HOW TO COMPLETE THIS TASK: What you copy should be the lines from the one with "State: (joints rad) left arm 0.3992" through the end of the entries, word for word. Omit the pictures.

RECORDS SUPPLIED:

■ ■ ■ ■

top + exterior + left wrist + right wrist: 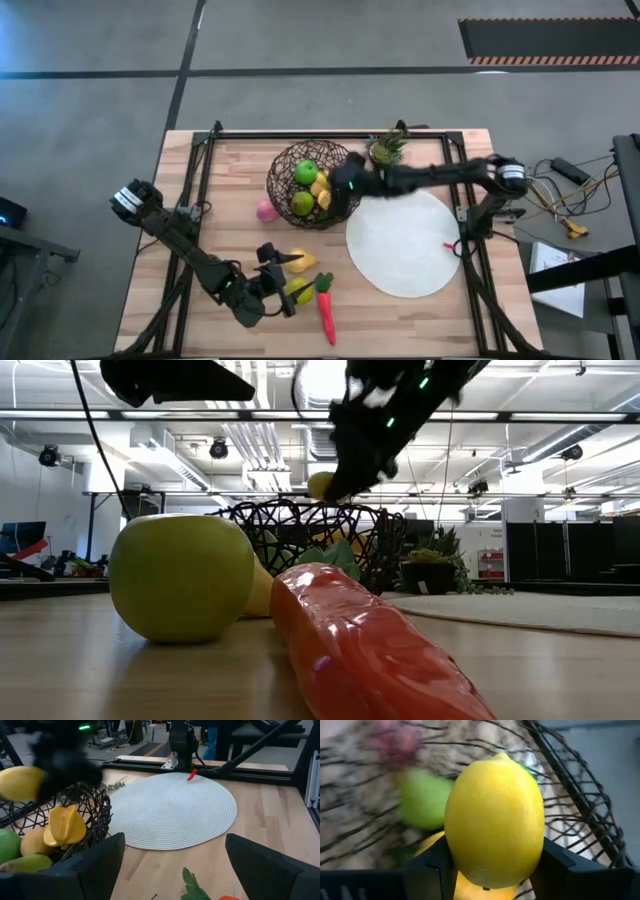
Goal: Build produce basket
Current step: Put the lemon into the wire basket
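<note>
Step in hand: lemon delivery. The right tool [492, 870] pinches the lemon [494, 817] above the basket [312, 185]. Next: lower, then release. The left tool [268, 285] waits spread near remaining produce.

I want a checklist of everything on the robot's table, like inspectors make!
Surface: wooden table, bare wood showing.
Job's things: basket holds green apples and yellow pieces; pink fruit beside it; green apple, carrot near front.
Clutter: white round mat, potted plant.
Claws: right claw grips lemon over basket; left claw open, near front.
Cables: bundle off table's right.
Surroundings: ceiling lights, room beyond.
</note>
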`<state>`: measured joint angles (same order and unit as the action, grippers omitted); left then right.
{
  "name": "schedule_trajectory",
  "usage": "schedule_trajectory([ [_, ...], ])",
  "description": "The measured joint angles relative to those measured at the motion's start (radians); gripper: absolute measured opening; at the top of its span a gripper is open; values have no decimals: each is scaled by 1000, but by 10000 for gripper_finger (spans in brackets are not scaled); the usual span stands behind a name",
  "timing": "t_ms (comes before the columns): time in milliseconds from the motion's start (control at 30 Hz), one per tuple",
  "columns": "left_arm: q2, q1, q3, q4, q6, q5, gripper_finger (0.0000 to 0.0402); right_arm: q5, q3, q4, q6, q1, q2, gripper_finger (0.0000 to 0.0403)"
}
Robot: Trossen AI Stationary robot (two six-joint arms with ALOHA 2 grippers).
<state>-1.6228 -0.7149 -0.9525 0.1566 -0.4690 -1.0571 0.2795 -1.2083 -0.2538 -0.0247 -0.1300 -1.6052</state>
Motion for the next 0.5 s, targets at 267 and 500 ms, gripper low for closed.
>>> schedule_trajectory([
  [267,0,-2,3,0,-22,-10,328,-150,-81,-7,-8,-156,-151,185],
  [500,0,-2,4,0,-23,-23,328,-142,-160,-21,0,-168,-231,201],
])
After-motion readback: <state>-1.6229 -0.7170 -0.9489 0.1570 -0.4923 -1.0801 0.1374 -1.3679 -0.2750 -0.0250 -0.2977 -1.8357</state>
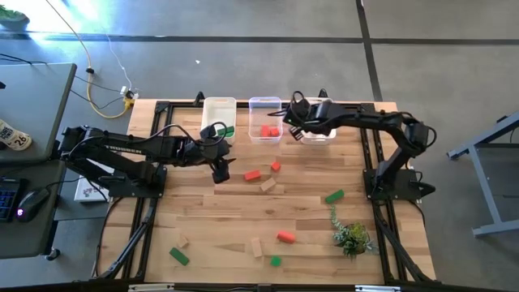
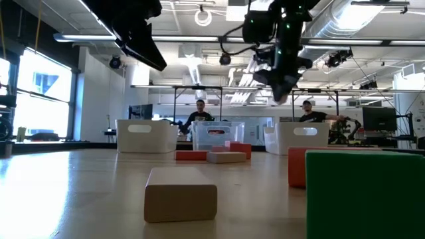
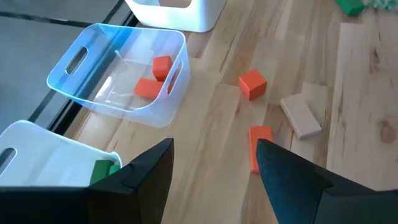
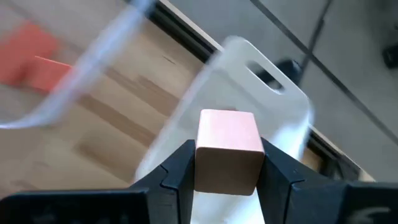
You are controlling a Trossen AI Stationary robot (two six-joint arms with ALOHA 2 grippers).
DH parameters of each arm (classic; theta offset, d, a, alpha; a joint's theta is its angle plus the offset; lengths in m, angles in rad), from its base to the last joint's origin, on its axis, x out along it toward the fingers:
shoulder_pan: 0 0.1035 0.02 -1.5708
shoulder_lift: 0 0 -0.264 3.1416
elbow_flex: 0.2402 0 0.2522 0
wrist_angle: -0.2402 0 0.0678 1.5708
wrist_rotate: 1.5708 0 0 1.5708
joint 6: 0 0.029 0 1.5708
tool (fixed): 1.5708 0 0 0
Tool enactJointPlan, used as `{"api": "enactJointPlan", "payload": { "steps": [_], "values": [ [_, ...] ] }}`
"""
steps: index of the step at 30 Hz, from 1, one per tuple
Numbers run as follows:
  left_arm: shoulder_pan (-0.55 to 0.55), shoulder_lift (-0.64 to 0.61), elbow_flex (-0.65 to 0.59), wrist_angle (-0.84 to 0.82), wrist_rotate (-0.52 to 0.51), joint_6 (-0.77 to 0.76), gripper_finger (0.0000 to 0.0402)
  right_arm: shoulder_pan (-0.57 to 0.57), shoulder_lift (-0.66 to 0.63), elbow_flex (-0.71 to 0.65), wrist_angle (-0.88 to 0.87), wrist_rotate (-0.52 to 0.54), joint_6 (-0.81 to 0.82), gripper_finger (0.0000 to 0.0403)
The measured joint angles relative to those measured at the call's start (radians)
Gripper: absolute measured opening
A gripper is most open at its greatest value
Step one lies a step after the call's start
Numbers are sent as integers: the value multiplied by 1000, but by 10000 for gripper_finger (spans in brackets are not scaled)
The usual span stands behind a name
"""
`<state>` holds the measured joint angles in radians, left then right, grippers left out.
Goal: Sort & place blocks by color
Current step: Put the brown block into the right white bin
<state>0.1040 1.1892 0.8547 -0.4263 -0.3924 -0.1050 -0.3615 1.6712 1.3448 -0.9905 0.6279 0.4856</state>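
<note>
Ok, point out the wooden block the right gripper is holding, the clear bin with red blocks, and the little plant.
wooden block (image 4: 227, 149): right wrist view, front face.
clear bin (image 3: 74, 62): left wrist view, handle wall.
plant (image 1: 352, 237): high view, leaves.

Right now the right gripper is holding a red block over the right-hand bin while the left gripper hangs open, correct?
Not quite: the block in the right gripper is pale natural wood, not red, as the right wrist view shows. It is over the right-hand bin, and the left gripper hangs open.

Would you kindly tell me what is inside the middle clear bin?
The middle clear bin holds two red blocks on its floor. Nothing else shows through its clear walls, and nothing covers it.
</note>
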Motion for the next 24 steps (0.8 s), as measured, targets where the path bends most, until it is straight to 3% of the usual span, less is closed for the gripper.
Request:
{"api": "enactJointPlan", "payload": {
  "steps": [12,17,24],
  "values": [
    [0,0,0,4,0,1,214,-161,5,-85,-6,-219,-90,110],
    [0,0,0,4,0,1,214,-183,5,-85,5,-207,-192,133],
    [0,0,0,3,1,3,214,-188,5,-85,2,-232,-189,184]
  ]
}}
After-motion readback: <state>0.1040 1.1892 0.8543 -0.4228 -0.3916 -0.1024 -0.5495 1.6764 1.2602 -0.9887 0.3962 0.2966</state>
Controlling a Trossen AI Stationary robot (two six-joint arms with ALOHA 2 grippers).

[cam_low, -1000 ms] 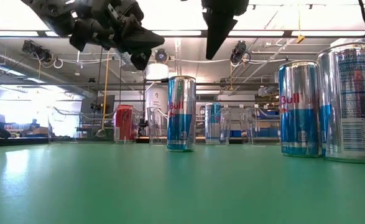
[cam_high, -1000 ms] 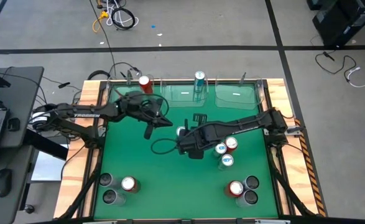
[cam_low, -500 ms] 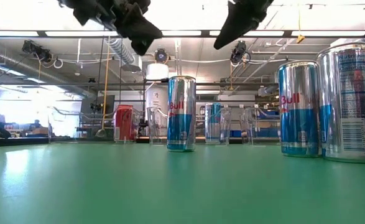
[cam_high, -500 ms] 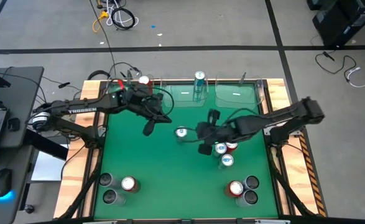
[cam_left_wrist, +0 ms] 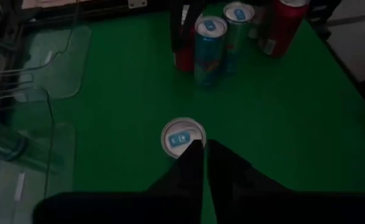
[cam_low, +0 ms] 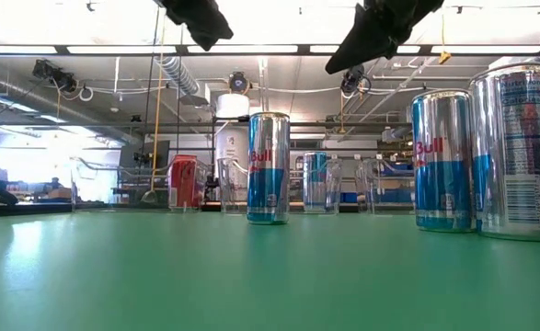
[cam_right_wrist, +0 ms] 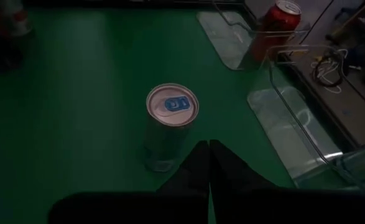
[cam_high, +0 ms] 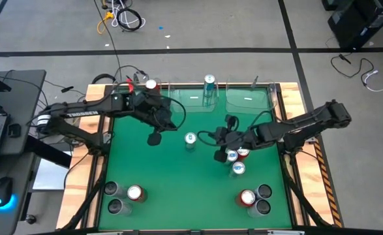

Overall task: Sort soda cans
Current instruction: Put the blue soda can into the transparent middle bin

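Soda cans stand in groups on the green table [cam_high: 171, 176]. One blue-and-white can [cam_high: 190, 140] stands alone near the centre. The left gripper [cam_high: 154, 138] hangs at its 9 o'clock, fingers nearly together, holding nothing. The right gripper [cam_high: 220, 155] hangs at its 4 o'clock, closed and empty, partly covering another can. In the low view both grippers are cut off at the top edge.
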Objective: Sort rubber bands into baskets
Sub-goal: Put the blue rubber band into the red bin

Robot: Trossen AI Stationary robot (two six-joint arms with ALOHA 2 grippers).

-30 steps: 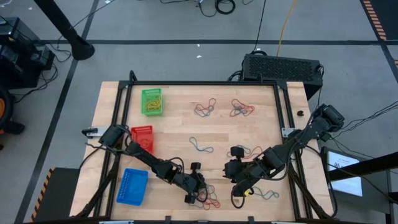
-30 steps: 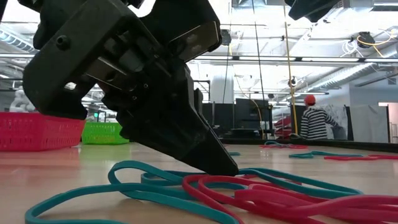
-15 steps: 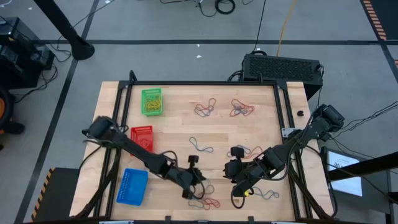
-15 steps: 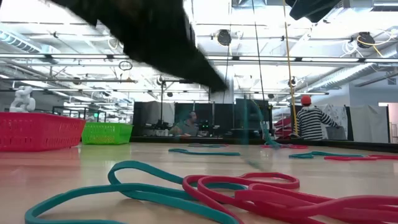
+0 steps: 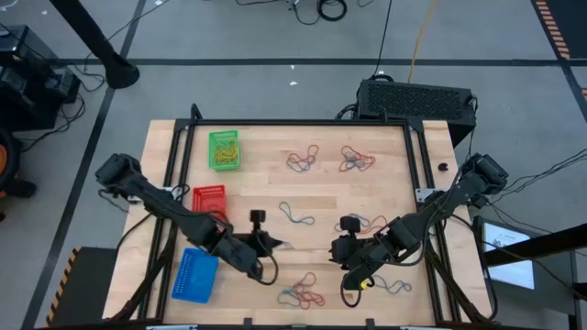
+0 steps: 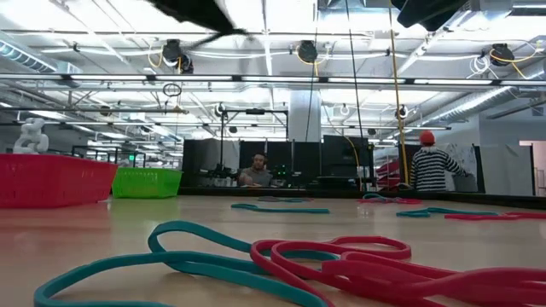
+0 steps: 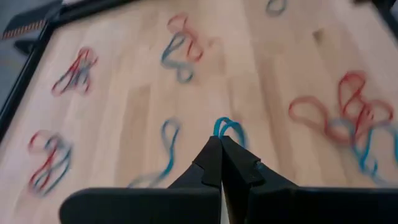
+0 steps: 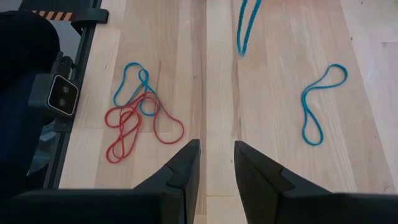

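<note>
High view, left gripper [image 5: 275, 244]: lifted off the tangle near the front edge where it sat a second ago, now further back over bare wood, roughly mid-table and just right of the blue basket [image 5: 194, 274].
Left wrist view, fingers [image 7: 211, 163]: pinched together on a blue rubber band [image 7: 225, 126], loop poking out past the tips. Same band hard to make out from above.
Low view: big dark gripper that filled the picture a second ago now gone up, only a blurred dark bit at the top edge. Teal and red bands [image 6: 281, 264] in the foreground lying just as before.
Front pile [image 5: 303, 291]: red and blue loops left on the table near the front edge, no gripper on them now.
Right gripper [image 5: 352, 275]: same spot as before, low over the front right of the table, fingers [image 8: 185, 167] apart with nothing between them.
Red basket [image 5: 210, 199]: left side, between the green basket [image 5: 224, 149] and the blue one, not moved.
Other bands [image 5: 301, 159]: loose clusters toward the back of the table, unchanged.
</note>
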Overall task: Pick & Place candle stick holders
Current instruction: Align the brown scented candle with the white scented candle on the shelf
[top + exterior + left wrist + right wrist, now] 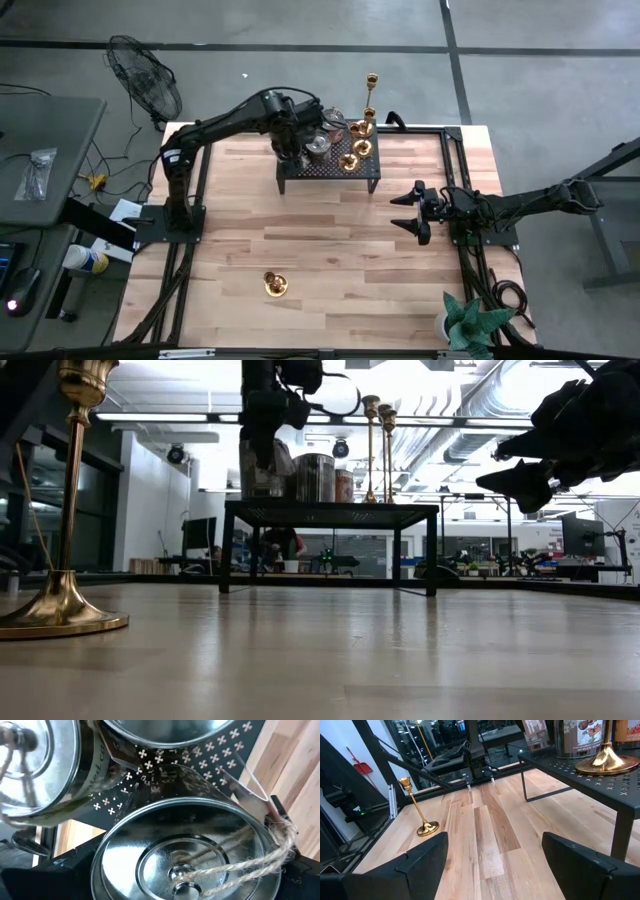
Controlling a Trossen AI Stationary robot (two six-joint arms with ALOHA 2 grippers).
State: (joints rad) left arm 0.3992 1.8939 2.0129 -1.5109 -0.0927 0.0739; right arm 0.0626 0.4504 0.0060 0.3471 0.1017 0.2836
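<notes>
Pincer [291,143] on your left arm straddles, jaws wide, a squat silvery round cup [185,852] on the black perforated metal stand [330,166]; right pincer [408,212] hangs open over the desk [330,250].

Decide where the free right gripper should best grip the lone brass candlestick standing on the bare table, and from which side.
Grip the brass candlestick at mid-stem, coming in level from the side. It stands upright, its stem is thin, and its flared base sits flat on the table, so the right gripper, now open, should close across it easily.
</notes>
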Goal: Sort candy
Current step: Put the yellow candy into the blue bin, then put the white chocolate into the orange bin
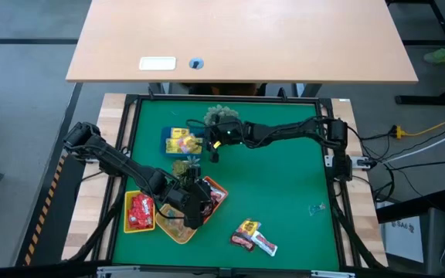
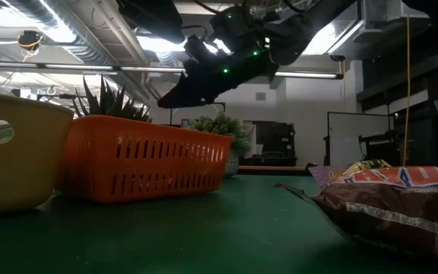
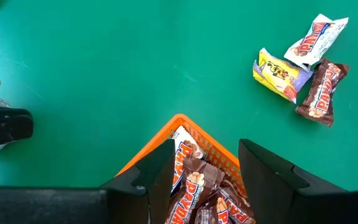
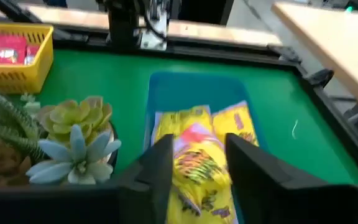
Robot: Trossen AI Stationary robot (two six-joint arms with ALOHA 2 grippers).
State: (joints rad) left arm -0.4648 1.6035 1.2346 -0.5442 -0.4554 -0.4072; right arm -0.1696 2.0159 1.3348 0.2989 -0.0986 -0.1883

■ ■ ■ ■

THE ANSWER:
State: (joints rad) left arm 0.3992 1.8939 2.0129 -1.5109 -0.0927 0.0739; right arm 0.0626 0.4504 0.0060 0.3471 0.1017 0.2836
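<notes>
Pincer [291,143] on your left arm straddles, jaws wide, a squat silvery round cup [185,852] on the black perforated metal stand [330,166]; right pincer [408,212] hangs open over the desk [330,250].

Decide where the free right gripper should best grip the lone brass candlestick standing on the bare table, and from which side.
Grip the brass candlestick at mid-stem, coming in level from the side. It stands upright, its stem is thin, and its flared base sits flat on the table, so the right gripper, now open, should close across it easily.
</notes>
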Goal: Sort candy
Current step: Put the yellow candy into the blue bin, then put the white chocolate into the orange bin
Robot: Trossen AI Stationary robot (two six-joint arms with ALOHA 2 grippers).
State: (joints rad) left arm -0.4648 1.6035 1.2346 -0.5442 -0.4554 -0.4072; right arm -0.1696 2.0159 1.3348 0.2989 -0.0986 -0.1883

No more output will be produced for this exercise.